Estamos ficando cada vez mais, presos ao mundo que criamos para nós. Nunca, a expressão não se vê além da ponta do próprio nariz ou do umbigo está se tornando tão real. Tudo vai conspirando para que a pessoa fique girando em torno de si mesma, sem conseguir olhar para frente, mas, aproveitando o hoje, aliás, transformando o amanha em hoje, o ontem em hoje em um circulo sem fim.

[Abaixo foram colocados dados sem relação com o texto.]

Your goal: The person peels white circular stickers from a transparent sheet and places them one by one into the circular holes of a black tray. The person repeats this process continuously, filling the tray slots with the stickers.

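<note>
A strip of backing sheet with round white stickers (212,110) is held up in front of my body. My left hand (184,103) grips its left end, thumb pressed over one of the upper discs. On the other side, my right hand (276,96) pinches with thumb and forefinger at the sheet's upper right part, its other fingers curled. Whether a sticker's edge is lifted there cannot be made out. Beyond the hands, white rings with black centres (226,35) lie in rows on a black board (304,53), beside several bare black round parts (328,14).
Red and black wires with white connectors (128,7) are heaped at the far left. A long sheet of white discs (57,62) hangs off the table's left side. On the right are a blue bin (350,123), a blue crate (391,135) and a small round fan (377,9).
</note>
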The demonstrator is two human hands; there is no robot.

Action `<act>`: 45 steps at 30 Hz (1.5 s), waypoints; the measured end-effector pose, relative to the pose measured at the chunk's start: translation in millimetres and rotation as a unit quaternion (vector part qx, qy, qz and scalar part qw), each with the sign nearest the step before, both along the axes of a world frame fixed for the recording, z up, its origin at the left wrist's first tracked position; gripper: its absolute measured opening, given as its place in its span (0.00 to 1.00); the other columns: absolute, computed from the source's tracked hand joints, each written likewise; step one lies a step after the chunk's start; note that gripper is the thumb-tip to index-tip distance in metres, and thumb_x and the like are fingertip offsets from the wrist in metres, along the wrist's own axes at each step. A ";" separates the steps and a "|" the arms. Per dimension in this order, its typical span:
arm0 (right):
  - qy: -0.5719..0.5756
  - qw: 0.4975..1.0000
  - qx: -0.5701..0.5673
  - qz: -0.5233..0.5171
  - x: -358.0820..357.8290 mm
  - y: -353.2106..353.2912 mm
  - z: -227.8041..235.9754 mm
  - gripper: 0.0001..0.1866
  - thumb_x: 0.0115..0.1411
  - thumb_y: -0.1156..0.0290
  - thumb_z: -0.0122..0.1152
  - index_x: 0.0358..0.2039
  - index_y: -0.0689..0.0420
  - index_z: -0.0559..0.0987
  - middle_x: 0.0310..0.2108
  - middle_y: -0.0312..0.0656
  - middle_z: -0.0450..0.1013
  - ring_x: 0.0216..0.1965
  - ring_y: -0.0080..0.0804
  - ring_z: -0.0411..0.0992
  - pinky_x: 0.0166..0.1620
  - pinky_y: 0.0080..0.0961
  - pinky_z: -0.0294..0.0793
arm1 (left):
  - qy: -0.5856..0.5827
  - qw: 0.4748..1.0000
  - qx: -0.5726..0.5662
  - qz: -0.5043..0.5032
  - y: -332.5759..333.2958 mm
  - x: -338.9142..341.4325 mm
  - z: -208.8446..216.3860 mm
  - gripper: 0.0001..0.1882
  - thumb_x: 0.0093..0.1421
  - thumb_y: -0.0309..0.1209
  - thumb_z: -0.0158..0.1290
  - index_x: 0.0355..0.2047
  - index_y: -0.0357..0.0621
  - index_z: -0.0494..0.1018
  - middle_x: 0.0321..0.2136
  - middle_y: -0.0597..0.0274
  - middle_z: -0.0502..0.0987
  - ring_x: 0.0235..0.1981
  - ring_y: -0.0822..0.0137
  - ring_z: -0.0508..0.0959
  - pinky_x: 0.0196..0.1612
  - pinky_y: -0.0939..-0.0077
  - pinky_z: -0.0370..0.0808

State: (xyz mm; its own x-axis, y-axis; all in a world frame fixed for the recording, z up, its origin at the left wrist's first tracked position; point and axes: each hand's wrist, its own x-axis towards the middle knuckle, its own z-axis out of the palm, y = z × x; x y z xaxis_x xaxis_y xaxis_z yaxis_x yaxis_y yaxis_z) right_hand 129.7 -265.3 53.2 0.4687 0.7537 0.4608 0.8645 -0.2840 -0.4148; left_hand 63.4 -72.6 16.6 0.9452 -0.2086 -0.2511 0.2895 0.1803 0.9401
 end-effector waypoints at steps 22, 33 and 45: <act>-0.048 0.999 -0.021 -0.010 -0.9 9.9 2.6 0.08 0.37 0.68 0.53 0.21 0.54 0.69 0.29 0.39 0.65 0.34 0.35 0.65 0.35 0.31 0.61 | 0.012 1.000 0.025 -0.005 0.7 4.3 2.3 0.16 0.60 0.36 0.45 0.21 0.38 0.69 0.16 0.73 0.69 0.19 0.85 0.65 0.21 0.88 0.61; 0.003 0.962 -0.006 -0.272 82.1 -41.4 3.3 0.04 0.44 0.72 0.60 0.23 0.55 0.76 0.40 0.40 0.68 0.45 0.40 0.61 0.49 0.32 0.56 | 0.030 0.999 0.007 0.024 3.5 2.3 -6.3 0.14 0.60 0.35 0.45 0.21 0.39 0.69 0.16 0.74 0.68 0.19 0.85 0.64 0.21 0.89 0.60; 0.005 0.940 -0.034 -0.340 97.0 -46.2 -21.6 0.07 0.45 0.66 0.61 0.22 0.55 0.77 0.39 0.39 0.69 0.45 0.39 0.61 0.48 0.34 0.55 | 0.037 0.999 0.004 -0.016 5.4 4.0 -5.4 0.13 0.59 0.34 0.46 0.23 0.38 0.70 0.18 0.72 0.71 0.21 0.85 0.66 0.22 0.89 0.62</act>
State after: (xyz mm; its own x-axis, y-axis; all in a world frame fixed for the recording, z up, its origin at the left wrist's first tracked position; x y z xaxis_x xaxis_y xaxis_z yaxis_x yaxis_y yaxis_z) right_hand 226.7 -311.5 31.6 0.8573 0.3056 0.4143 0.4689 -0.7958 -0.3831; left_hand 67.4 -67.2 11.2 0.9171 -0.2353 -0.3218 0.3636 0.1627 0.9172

As famílias precisam entender que é preciso conviver. Cuidar do outro e cuidar de si. Parece que nunca esteve tão atual a idéia socrática de que é preciso cuidar da alma, e não é possível cuidar da alma quando ignoro o outro na busca desenfreada da satisfação dos meus próprios desejos. Um mundo em que todos quer ser ouvidos e ninguém quer ouvir é um mundo de diálogo de surdos, e nada pode se esperar a não ser confusão, angústia e desespero. Não é a toa que, o maior número de medicamentos vendidos na atualidade é para as chamadas doenças da alma. Depressão, transtornos de todos os tipos, insônias, e outras mais parece ter se tornado chique ter uma delas. É preciso ter esperança, e lutar por um novo amanha. É preciso, no entanto, também, falar francamente.

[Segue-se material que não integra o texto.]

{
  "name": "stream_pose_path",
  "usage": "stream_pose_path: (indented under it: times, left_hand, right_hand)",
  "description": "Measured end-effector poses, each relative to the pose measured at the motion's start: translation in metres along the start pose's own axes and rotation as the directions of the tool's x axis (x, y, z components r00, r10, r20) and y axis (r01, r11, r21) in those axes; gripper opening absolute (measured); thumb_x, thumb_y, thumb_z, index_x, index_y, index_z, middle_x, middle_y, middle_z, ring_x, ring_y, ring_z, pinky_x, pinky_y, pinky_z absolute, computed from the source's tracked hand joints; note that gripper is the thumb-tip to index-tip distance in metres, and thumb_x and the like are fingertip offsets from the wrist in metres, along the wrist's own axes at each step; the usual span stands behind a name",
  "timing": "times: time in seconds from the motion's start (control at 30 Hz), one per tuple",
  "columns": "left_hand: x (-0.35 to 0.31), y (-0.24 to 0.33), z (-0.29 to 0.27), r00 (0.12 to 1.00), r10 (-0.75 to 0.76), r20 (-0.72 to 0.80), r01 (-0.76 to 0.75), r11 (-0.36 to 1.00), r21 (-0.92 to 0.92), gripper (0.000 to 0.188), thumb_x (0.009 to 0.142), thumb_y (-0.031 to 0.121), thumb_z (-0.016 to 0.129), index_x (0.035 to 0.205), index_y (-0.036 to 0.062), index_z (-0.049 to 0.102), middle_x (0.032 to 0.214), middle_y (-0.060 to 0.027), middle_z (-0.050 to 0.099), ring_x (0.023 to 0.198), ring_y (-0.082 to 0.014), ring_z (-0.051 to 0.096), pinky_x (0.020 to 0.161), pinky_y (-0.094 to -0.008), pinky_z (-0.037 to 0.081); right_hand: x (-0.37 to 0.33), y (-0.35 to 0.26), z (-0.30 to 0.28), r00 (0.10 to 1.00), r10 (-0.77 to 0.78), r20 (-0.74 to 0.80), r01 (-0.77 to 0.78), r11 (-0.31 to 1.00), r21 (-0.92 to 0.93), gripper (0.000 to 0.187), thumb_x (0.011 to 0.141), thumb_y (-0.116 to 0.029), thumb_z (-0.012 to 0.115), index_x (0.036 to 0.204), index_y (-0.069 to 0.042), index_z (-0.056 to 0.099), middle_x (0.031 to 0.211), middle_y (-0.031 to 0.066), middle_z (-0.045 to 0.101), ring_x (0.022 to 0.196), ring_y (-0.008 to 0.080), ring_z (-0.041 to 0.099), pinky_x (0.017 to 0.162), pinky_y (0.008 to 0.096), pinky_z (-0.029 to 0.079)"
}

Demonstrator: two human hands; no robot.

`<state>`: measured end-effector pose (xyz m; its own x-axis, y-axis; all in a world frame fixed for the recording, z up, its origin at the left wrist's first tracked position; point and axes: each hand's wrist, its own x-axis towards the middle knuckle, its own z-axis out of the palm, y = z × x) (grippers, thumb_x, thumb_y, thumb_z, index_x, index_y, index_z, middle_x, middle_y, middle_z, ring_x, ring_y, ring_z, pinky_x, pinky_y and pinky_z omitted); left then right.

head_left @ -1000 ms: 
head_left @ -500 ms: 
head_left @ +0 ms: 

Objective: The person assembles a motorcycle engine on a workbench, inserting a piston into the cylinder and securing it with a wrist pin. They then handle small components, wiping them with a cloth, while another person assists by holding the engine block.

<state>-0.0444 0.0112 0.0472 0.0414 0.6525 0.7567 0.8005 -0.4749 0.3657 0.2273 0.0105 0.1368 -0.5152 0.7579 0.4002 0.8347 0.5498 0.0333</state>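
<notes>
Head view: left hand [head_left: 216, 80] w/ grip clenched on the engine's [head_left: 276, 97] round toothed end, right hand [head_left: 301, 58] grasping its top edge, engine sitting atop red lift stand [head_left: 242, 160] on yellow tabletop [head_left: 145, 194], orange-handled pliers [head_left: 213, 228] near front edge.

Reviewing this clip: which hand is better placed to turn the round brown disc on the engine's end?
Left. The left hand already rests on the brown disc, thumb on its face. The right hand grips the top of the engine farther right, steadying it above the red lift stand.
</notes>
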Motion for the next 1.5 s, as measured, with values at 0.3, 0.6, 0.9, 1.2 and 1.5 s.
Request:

E francamente falando, não vamos romper com este mundo deixando os filhos acreditarem que dinheiro sai do caixa eletrônico, precisamos voltar a ensinar o valor do trabalho. Falando francamente, é preciso que saibamos que famílias, lares felizes, não se constroem nos bares, nas orgias, por que nestes lugares não existe a possibilidade do respeito próprio. Falando francamente, é preciso dizer aos nossos alunos que só o fato de pagar em dia a faculdade, ou conseguir entrar em uma universidade pública não irá transformá-los em bons profissionais. Ainda precisa a caminhada, ir às aulas, ler os textos, ouvir os mestres, pensar, fazer.

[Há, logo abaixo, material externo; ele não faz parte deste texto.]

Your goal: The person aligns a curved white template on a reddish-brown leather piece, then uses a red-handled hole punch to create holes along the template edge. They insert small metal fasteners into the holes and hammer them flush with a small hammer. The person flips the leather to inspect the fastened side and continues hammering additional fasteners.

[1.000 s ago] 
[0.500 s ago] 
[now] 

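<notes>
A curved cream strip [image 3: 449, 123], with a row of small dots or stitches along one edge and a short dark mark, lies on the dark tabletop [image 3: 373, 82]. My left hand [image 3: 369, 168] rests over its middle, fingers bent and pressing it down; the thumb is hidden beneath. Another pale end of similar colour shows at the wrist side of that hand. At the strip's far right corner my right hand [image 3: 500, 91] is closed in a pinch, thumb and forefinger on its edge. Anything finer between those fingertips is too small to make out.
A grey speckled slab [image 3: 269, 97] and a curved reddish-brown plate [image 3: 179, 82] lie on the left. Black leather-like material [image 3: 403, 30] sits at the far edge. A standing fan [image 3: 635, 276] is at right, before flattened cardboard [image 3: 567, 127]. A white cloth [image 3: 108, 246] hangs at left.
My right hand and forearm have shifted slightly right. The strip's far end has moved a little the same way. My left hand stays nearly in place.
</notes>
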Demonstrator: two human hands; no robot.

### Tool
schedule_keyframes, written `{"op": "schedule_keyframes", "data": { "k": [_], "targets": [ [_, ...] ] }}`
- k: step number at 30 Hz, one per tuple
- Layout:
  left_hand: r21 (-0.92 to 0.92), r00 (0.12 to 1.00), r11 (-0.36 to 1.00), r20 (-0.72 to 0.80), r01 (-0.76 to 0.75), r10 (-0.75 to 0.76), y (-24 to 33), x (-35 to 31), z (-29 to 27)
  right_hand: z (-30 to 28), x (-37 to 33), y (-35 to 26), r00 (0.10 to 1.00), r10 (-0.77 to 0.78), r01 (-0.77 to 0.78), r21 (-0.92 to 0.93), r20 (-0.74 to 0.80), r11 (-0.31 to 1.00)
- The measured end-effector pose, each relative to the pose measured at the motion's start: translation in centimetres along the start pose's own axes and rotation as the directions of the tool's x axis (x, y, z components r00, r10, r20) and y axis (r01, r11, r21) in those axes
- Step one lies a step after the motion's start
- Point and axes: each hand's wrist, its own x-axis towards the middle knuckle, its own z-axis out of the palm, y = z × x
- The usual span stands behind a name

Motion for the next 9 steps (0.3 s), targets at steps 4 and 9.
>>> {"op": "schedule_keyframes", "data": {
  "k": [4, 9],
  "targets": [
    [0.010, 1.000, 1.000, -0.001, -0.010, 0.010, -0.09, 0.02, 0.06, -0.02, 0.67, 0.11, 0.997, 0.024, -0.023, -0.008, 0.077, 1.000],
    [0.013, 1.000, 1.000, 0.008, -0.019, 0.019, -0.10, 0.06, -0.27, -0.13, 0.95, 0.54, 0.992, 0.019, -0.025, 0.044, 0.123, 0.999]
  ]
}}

Francamente falando, temos de dizer aos governantes que não dá mais tanta corrupção, mas também, e francamente, precisamos combater a corrupção que existe em nós. Tem muita gente adoecendo por que já não consegue mais viver com as próprias mentiras, não consegue acreditar em si, e, de tanto se corromper não acredita que pode existir nada de bom pra si. Falando francamente, temos de recolocar as coisas materiais nos seus devidos lugares. Não dá mais para acreditar que o poder de comprar e pagar resolve todos os problemas e traz a felicidade, e pior, falando francamente, temos de aceitar que o dinheiro não compra tudo. Tem coisas que o dinheiro não pode pagar. Bom, agora vou dormir, afinal, são 04 horas e 45 minutos da manha, e minha saúde nada pode pagar.
[1] Certa vez, Alexandre encontrou Diógenes e maravilhado pela sabedoria do Filósofo disse a ele pedir o que ele bem quisesse. Diógenes impressionado com tamanho poder de Alexandre respondeu: afasta-te do meu sol.